◆ **ABOUT THIS TASK**:
Return the complete listing exactly as it reads, with each picture removed.

◆ **DATA SECTION**:
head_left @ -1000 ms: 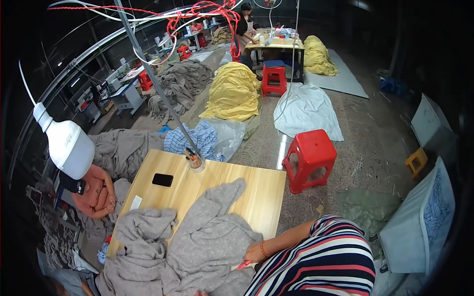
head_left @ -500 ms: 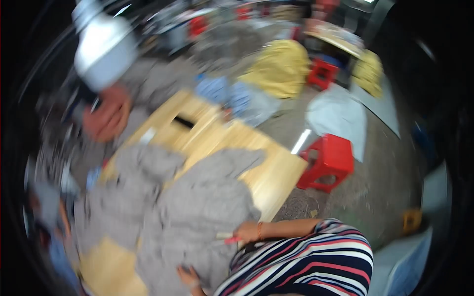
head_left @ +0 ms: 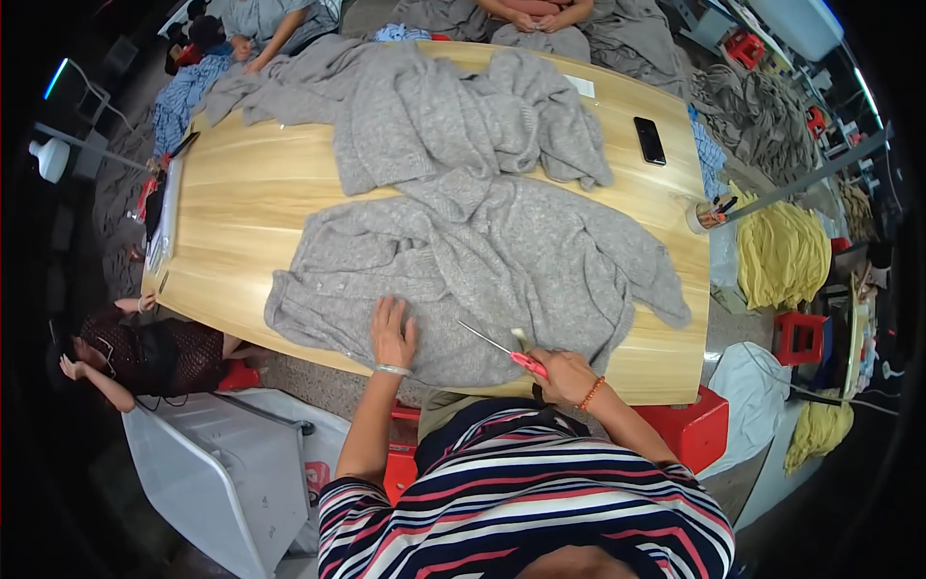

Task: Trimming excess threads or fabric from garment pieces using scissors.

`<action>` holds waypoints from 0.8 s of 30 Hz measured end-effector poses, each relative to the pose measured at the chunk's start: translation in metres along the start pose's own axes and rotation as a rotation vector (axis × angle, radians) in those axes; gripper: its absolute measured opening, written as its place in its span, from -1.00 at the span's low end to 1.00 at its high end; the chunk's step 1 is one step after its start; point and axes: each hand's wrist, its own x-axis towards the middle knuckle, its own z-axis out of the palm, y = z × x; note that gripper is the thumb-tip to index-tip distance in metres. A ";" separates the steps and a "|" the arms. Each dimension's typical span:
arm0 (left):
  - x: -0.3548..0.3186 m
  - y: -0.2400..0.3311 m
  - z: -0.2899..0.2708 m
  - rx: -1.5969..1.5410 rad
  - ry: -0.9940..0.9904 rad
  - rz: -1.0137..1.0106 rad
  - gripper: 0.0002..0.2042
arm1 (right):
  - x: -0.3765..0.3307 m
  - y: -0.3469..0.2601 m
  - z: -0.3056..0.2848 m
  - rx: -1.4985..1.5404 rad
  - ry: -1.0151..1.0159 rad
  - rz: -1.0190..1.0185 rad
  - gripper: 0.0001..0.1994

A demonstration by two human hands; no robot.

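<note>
A grey knitted cardigan [head_left: 540,241] with a ribbed button band lies spread on the wooden table before me, one sleeve stretched to the right. Flat on its near left part rests my left hand [head_left: 394,338], fingers extended and holding nothing. My right hand [head_left: 567,374] is closed around a slim pointed metal tool with a red handle [head_left: 526,361], its tip pointing left over the knit. A small cream-coloured piece [head_left: 521,338] shows beside the tool; what it is I cannot make out. Beyond lies another grey knitted garment [head_left: 415,116], its edge meeting the cardigan.
On the wooden table [head_left: 241,212] are a black phone [head_left: 649,141] and a pen cup [head_left: 707,216]. Two people sit across it; another person [head_left: 145,352] is at the left. A grey bin [head_left: 222,473] and a red stool [head_left: 690,425] stand near me. Yellow cloth [head_left: 781,246] lies right.
My view has swung and steadied, so the table now fills the middle. The left hand still lies on the grey knit, and the right still holds the red-handled tool.
</note>
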 end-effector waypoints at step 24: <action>0.064 -0.163 -0.052 0.560 0.011 -0.566 0.14 | 0.153 -0.113 0.012 -0.067 -0.020 -0.224 -0.81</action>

◆ **TASK RESULT**:
head_left @ -1000 ms: 
head_left @ -500 ms: 
head_left @ +0 ms: 

Task: Trimming excess threads or fabric from garment pieces using scissors.

`<action>` holds waypoints from 0.8 s of 30 Hz measured end-effector poses, each relative to the pose measured at the chunk's start: translation in metres along the start pose's own axes and rotation as a rotation vector (axis × angle, radians) in those axes; gripper: its absolute measured opening, written as its place in its span, from -1.00 at the span's low end to 1.00 at its high end; the chunk's step 1 is one step after its start; point and axes: each hand's wrist, its own x-axis towards the middle knuckle, its own z-axis out of the palm, y = z × x; note that gripper is the thumb-tip to index-tip distance in metres. A ";" separates the steps and a "|" the arms. Each dimension's typical span:
arm0 (left):
  - x: -0.3548..0.3186 m
  - y: -0.2400..0.3311 m
  - z: -0.2899..0.2708 m
  - rx: -1.5969..1.5410 rad
  - ry: -0.9940..0.9904 rad
  - rz: -1.0137..1.0106 rad
  - gripper: 0.0002..0.2042
arm1 (right):
  - x: -0.3765..0.3307 m
  - y: -0.3469..0.2601 m
  - z: -0.3056..0.2848 m
  - rx: -1.4985..1.5404 rad
  - ry: -1.0151..1.0159 rad
  - rz: -1.0190..1.0185 rad
  - gripper: 0.0001..0.1994

A demonstration by two human hands; no robot.

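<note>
A grey knitted cardigan [head_left: 540,241] with a ribbed button band lies spread on the wooden table before me, one sleeve stretched to the right. Flat on its near left part rests my left hand [head_left: 394,338], fingers extended and holding nothing. My right hand [head_left: 567,374] is closed around a slim pointed metal tool with a red handle [head_left: 526,361], its tip pointing left over the knit. A small cream-coloured piece [head_left: 521,338] shows beside the tool; what it is I cannot make out. Beyond lies another grey knitted garment [head_left: 415,116], its edge meeting the cardigan.
On the wooden table [head_left: 241,212] are a black phone [head_left: 649,141] and a pen cup [head_left: 707,216]. Two people sit across it; another person [head_left: 145,352] is at the left. A grey bin [head_left: 222,473] and a red stool [head_left: 690,425] stand near me. Yellow cloth [head_left: 781,246] lies right.
My view has swung and steadied, so the table now fills the middle. The left hand still lies on the grey knit, and the right still holds the red-handled tool.
</note>
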 end-effector waypoints at step 24: <action>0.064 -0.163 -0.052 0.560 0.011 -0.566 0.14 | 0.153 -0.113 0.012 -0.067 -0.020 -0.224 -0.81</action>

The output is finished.